▸ **Requirement**:
The reply must contain exactly the lines below from the one with "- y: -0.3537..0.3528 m" down to the one with "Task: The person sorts", both included, and nothing more; please omit the pictures.
/---
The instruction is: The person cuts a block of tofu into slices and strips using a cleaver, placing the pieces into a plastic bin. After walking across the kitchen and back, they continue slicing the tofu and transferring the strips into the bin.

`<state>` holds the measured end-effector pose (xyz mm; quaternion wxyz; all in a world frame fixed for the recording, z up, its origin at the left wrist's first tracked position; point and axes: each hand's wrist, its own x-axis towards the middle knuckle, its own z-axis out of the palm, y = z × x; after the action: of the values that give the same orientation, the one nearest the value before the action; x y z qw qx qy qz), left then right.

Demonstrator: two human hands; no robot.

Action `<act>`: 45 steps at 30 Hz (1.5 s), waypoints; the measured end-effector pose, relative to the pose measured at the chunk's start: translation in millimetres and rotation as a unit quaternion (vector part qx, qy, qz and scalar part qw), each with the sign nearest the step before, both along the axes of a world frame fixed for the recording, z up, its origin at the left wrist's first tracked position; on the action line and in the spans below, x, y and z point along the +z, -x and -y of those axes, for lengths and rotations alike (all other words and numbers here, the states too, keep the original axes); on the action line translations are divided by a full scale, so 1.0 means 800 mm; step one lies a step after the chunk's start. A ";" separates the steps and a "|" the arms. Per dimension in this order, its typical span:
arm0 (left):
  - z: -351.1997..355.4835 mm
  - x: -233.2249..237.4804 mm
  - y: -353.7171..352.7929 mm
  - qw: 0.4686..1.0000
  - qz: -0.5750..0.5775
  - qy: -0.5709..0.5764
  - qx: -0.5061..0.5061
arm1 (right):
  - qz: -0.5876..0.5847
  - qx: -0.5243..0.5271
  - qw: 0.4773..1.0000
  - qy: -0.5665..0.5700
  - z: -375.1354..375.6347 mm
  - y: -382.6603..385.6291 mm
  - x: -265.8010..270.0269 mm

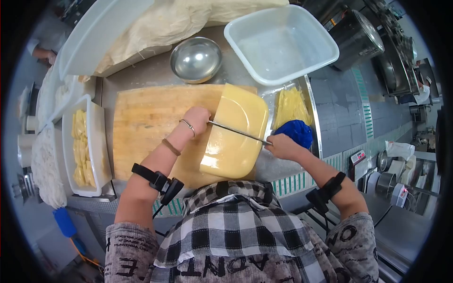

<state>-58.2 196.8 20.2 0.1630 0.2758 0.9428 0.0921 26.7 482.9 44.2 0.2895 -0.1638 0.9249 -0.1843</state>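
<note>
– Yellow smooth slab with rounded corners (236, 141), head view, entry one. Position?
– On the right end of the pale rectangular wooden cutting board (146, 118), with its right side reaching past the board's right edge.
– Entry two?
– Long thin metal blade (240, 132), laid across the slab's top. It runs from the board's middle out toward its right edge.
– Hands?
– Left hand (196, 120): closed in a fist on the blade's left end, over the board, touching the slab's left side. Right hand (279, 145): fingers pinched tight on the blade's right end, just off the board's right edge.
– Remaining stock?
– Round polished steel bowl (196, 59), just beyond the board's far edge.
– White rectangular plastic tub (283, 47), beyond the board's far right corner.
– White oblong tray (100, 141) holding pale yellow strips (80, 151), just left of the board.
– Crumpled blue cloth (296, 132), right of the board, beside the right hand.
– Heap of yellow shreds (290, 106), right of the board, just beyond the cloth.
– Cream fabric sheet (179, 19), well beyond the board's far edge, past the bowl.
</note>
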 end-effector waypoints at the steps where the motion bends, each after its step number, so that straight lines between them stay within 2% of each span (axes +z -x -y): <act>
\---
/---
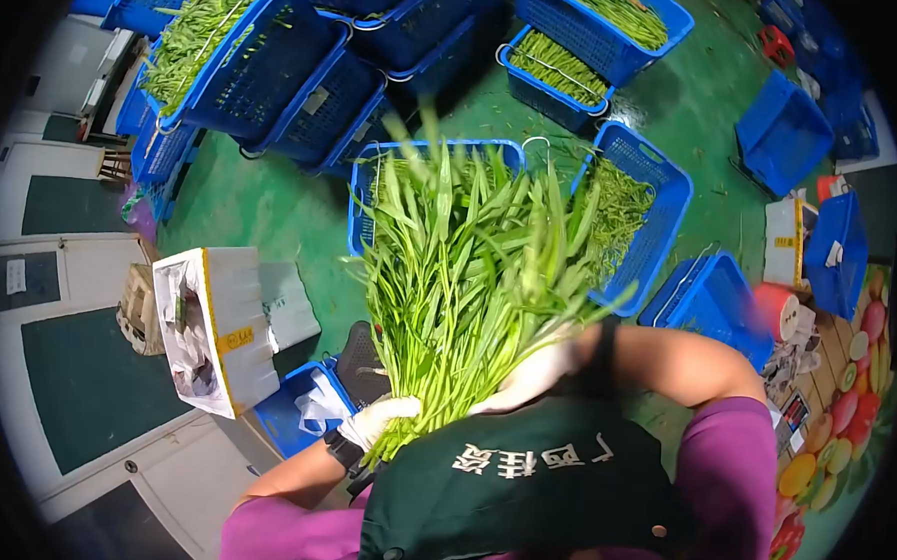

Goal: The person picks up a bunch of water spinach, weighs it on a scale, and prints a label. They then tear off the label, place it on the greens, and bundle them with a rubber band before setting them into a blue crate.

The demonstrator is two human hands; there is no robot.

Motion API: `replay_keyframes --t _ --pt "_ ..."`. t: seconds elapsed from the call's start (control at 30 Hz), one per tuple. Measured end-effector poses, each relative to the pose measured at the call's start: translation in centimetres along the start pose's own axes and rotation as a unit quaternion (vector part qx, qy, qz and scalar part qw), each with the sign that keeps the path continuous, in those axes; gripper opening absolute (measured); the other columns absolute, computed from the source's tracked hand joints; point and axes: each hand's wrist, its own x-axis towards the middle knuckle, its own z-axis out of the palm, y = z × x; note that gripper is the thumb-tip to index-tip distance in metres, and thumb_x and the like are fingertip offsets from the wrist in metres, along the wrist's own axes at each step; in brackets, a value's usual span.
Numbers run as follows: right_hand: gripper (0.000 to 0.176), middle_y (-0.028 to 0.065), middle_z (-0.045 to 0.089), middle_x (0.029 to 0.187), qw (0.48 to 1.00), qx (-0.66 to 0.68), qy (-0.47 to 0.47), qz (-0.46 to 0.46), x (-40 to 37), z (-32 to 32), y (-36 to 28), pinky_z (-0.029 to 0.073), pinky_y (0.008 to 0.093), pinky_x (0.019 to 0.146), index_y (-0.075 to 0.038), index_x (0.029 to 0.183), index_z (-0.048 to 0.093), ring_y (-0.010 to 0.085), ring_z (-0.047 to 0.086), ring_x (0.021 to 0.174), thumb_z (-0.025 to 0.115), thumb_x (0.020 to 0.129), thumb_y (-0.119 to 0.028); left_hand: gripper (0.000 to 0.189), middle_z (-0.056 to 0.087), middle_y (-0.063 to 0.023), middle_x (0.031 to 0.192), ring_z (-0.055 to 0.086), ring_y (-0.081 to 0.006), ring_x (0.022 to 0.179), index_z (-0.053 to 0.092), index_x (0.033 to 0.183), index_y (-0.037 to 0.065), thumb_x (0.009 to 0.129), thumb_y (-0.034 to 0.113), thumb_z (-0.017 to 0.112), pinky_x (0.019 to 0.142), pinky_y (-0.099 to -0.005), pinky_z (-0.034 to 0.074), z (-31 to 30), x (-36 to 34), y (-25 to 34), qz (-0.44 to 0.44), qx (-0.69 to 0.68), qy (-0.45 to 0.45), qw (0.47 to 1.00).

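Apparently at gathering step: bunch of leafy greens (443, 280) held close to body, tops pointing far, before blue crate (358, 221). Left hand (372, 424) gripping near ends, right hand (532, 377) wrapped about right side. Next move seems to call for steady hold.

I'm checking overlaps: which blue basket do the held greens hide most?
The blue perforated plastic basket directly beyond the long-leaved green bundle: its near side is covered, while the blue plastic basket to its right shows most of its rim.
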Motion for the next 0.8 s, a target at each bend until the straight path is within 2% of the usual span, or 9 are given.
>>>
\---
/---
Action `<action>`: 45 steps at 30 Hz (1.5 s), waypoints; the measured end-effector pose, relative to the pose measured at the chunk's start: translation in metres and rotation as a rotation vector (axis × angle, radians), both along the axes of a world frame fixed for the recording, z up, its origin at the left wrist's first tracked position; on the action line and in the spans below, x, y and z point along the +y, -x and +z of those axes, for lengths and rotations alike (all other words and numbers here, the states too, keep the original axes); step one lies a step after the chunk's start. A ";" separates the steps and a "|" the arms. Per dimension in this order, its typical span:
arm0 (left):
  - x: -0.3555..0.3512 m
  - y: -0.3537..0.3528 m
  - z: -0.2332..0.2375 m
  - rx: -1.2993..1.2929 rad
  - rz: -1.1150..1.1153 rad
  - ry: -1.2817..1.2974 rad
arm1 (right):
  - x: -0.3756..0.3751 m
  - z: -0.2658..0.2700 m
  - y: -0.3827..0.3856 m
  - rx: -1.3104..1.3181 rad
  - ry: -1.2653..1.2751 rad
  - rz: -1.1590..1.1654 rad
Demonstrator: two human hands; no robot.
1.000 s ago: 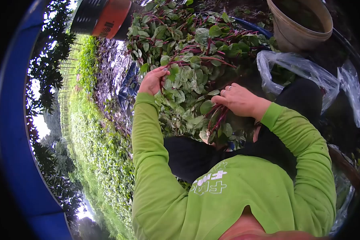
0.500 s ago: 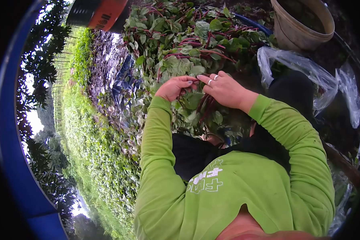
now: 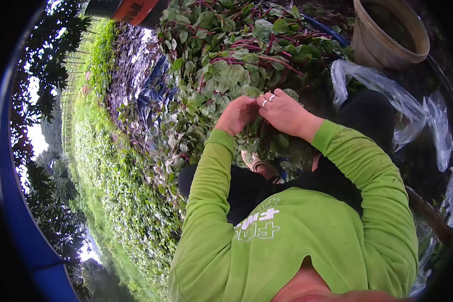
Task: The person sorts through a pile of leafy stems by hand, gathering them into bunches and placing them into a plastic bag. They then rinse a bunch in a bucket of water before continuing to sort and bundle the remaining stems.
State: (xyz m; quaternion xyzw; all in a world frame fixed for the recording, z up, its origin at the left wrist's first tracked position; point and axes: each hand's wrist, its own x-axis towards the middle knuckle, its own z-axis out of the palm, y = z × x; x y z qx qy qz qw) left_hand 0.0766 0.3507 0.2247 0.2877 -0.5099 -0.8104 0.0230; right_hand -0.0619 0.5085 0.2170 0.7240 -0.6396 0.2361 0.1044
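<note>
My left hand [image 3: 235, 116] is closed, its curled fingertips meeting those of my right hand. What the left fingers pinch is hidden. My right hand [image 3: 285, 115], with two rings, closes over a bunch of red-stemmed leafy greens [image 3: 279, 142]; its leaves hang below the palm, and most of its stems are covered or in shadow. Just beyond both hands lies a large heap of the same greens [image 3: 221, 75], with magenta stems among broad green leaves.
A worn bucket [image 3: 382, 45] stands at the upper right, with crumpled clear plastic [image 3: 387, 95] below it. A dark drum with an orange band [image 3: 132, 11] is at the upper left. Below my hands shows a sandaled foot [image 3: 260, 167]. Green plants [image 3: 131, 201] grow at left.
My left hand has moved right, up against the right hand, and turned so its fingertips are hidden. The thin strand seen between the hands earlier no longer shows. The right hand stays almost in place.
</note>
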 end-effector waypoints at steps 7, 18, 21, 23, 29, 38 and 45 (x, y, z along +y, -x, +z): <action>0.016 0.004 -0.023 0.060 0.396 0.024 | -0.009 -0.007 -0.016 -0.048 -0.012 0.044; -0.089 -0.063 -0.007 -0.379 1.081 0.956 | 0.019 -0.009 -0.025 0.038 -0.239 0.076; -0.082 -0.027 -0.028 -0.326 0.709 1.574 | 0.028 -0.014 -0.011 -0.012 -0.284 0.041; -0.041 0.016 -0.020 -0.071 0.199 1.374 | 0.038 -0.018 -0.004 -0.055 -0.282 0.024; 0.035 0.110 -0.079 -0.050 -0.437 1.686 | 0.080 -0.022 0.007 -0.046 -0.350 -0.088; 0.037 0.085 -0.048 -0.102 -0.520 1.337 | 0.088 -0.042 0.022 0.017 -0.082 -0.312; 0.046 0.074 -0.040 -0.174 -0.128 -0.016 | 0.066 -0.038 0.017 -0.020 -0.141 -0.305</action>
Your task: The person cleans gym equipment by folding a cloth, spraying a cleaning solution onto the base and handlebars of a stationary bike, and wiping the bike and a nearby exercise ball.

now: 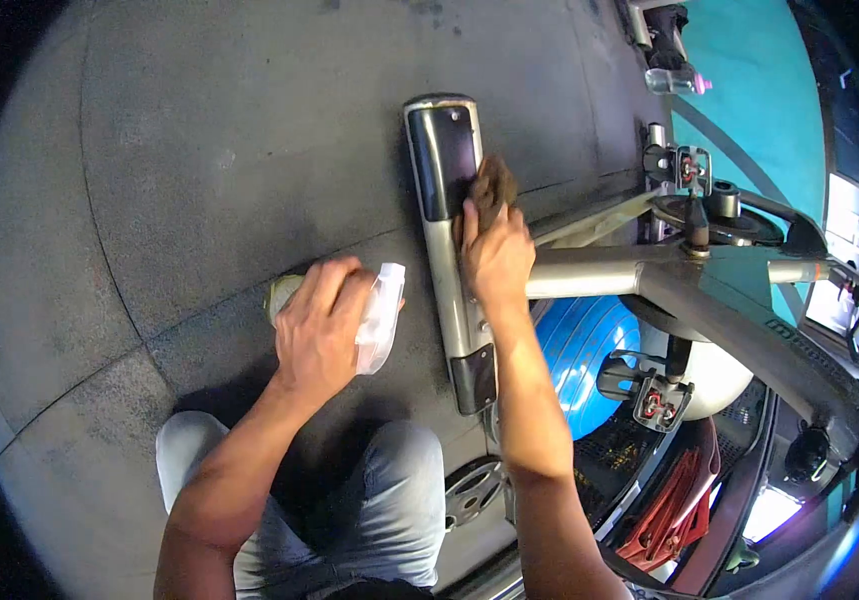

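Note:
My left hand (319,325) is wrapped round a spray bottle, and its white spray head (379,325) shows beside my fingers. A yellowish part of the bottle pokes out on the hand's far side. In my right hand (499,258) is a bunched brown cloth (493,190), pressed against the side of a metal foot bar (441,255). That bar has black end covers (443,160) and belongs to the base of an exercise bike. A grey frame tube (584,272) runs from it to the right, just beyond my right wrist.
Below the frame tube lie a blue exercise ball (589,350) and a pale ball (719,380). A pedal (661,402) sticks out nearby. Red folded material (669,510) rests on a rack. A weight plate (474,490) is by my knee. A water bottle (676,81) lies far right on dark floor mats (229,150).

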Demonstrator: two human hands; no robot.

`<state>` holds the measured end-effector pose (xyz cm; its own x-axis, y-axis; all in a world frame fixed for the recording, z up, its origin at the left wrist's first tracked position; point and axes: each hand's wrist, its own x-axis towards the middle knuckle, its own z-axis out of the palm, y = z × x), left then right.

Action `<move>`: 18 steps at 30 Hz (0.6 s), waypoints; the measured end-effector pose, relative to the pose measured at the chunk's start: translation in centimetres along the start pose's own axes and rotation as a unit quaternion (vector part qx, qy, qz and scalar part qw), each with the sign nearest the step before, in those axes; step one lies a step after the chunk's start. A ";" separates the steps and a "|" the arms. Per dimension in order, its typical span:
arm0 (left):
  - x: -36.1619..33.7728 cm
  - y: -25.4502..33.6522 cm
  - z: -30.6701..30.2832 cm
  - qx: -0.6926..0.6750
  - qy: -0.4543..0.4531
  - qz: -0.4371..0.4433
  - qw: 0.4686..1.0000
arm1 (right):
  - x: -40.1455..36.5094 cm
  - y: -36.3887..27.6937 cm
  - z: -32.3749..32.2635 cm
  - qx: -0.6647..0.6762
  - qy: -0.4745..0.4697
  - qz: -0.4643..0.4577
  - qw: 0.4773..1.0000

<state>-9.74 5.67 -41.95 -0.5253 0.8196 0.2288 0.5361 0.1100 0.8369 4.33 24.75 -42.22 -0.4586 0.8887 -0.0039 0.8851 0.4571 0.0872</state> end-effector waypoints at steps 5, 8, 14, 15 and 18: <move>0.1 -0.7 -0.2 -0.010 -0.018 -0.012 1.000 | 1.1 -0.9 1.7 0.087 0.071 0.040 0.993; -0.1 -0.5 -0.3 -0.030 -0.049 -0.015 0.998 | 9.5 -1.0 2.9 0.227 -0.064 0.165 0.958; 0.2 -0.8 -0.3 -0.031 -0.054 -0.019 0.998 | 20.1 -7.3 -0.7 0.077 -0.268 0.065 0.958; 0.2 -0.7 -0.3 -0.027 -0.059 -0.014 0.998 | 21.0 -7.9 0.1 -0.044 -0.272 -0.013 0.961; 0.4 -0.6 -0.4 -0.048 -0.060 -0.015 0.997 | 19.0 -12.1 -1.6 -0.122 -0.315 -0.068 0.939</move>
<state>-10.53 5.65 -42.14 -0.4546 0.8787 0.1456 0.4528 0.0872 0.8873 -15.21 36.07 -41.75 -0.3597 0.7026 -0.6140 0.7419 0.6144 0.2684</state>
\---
▸ **Response to the task**:
  - y: -0.3537..0.3528 m
  - z: -0.2332..0.2375 m
  - rx: -1.2993..1.2929 rad
  - rz: -1.1150..1.1153 rad
  - ry: -1.2817..1.2974 rad
arm1 (right):
  - x: -0.3756..0.3751 m
  - z: -0.2658..0.2700 m
  - y: -0.3827..0.3856 m
  - rx: -1.3104..1.3181 rad
  - ry: -1.2653..1.2751 rad
  - rz: -1.1590..1.1654 rad
Demonstrator: two human hands; no robot.
1.000 s ago: 
0.500 s ago: 
now: 
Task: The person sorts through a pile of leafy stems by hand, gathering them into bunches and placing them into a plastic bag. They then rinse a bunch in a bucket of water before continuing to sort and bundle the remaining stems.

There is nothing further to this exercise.